Take the personal allowance, the threshold at which one starts paying income tax. In Britain, this is £12,570 (approximately €14,000), a higher figure than anywhere else in Europe. In Sweden, conversely, income tax kicks in at €2,000. In Denmark, it’s just shy of €7,000. Even in France, you start paying at €11,500. It was the Cameron-Osborne duo that really shifted the dial on this side of the Channel, with the tax allowance going from £6,500 in 2010 to £10,000 by the end of the coalition. Like the pensions triple lock, that move received gushing praise from much of the media at the time — “tanks on Labour’s lawn” and so on. And yet it has inflicted extraordinary damage on the country’s long-term fiscal position.
That these tensions are rarely touched on in our political debate reflects the interests of both the Left and Right. Similar to their promise to reduce immigration — only to raise numbers to record highs — the Tories have substantially increased taxes on the previously prosperous burgher class over the last 14 years. The Left, meanwhile, is understandably hostile to the idea that middle-income earners, a constituency they have tried to woo amid Tory collapse in recent years, should be paying more tax.
Yet perhaps the hour of reckoning has arrived. High inequality is bad, not least because people on lower incomes have a higher marginal propensity to spend. And it’s true that we mistakenly tax labour more than capital — a historic error in the context of runaway property prices over the last 30 years. The last Liberal prime minister, Herbert Asquith, was wise enough to observe the iniquity of such a state of affairs more than a century ago. Shamefully, his modern successors don’t share such sagacity.
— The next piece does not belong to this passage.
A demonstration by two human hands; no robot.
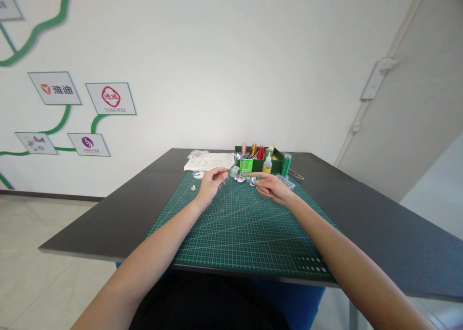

But it’s also the case that Britain will be unable to correct its varied problems, from under-investment in public transport to private ownership of energy and water, without more tax from a range of sources. A more civilised public realm; re-funding local authorities; addressing the crisis of elderly care; scrapping tuition fees for nursing and engineering students — none of this will be cheap. But there’s little alternative if the country wishes to remain a stable, pleasant place to live or start a business. Until the Chancellor makes that admission, and bases her spending commitments on broader tax rises for median earners, every budget will feel unfairly punitive on those earning even modestly above the average. Increasingly, they will look to move elsewhere. Worry less, then, about the high-profile departure of Lakshmi Mittal than the industrious deputy headteacher, or the ambitious medical graduate. They are happy to pay their taxes, provided the system is fair and the benefits are clear. Presently, neither feels especially true.
Labour are often fearful of speaking in grand terms. Decisive action is even less forthcoming. And yet, as with the ongoing debate around national identity, precisely that is needed on tax and the role of the state. People wish to be protected by the Government, and to be proud of where they live. To a large extent, such desires transcend the old binaries of Left and Right. But neither is possible with a defunded police force, a packed prison estate and local government having meagre resources beyond elderly care. What Reeves should do, then, is sell a vision of the country, an exciting one at that — and then explain how she’ll pay for it.